OData / odata.net

ODataLib: Open Data Protocol - .NET Libraries and Frameworks
https://docs.microsoft.com/odata
Other
687 stars 349 forks source link

`ODataUtf8JsonWriter` should not flush the internal stream when buffer is full. #3099

Closed habbes closed 2 weeks ago

habbes commented 3 weeks ago

Short summary (3-5 sentences) describing the issue.

ODataUtf8JsonWriter has a default internal buffer of 16k. When it gets full, it writes the data to the underlying output stream and then flushes the stream. It's not always desirable for ODataUtf8JsonWriter to decide when to flush the stream. Depending on the underlying stream, flushing might be expensive (e.g. expensive network call) and those could lead to considerably high latencies. Instead, ODataUtf8JsonWriter should only write the drained buffer contents to the underlying stream but not flush it. This lets the underlying stream decide if/when it should flush itself. If the user wants to force flushing, they should call FlushAsync explicitly.
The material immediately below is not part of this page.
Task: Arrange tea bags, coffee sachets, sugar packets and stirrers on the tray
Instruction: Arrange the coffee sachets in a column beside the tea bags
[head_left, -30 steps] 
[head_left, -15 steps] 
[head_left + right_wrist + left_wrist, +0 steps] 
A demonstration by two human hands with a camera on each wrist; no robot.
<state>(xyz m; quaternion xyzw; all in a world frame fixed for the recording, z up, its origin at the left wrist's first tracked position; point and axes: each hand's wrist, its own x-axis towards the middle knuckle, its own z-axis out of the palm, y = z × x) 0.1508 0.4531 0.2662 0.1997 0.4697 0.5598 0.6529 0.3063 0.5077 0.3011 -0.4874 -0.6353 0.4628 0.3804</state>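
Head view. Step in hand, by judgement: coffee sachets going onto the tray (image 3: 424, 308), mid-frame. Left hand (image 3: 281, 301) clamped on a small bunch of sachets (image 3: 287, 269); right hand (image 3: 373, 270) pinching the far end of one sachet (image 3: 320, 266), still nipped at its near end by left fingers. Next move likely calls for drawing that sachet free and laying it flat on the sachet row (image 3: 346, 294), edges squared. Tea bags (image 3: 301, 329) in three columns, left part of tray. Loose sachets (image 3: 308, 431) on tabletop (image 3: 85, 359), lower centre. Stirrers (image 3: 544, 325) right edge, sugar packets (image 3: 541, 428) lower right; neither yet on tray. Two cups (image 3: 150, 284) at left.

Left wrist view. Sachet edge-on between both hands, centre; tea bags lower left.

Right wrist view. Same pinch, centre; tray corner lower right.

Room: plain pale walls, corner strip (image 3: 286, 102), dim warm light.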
This issue affected a customer who experience high latencies for payloads with large string values due to frequent flushing of the network stream. They created a stream wrapper on top of their stream that intercepts and buffers writes using a much larger buffer (1MB buffer size), but since ODataUtf8JsonWriter calls flush anyway, this custom buffering is bypassed and large latencies persist. I created a branch and nightly build that the customer used to verify that removing FlushAsync from FlushIfBufferThresholdReached helps fix the issue: https://github.com/OData/odata.net/blob/write-stream-instead-of-flush/src/Microsoft.OData.Core/Json/ODataUtf8JsonWriter.cs#L1290

Assemblies affected

Microsoft.OData.Core 8.x and 7.x

Reproduce steps

Write a payload with a string property containing a large value (e.g. 4MB worth of characters). Use a Stream with a relatively "slow" FlushAsync implementation (e.g. an expensive network call or simulate a custom stream with a delay).

Expected result

When the buffer is full, ODataUtf8JsonWriter should only write to the stream, but not flush it. It should only flush when Flush() or FlushAsync() is called explicitly. This allows the stream to decide when its appropriate to flush, and the customer can override and contrl the behaviour with a custom Stream implementation.

Actual result

The string is written out in chunks and the stream is flushed each time the buffer gets full and drained. This leads to a relatively high latency because the calls to FlushAsync.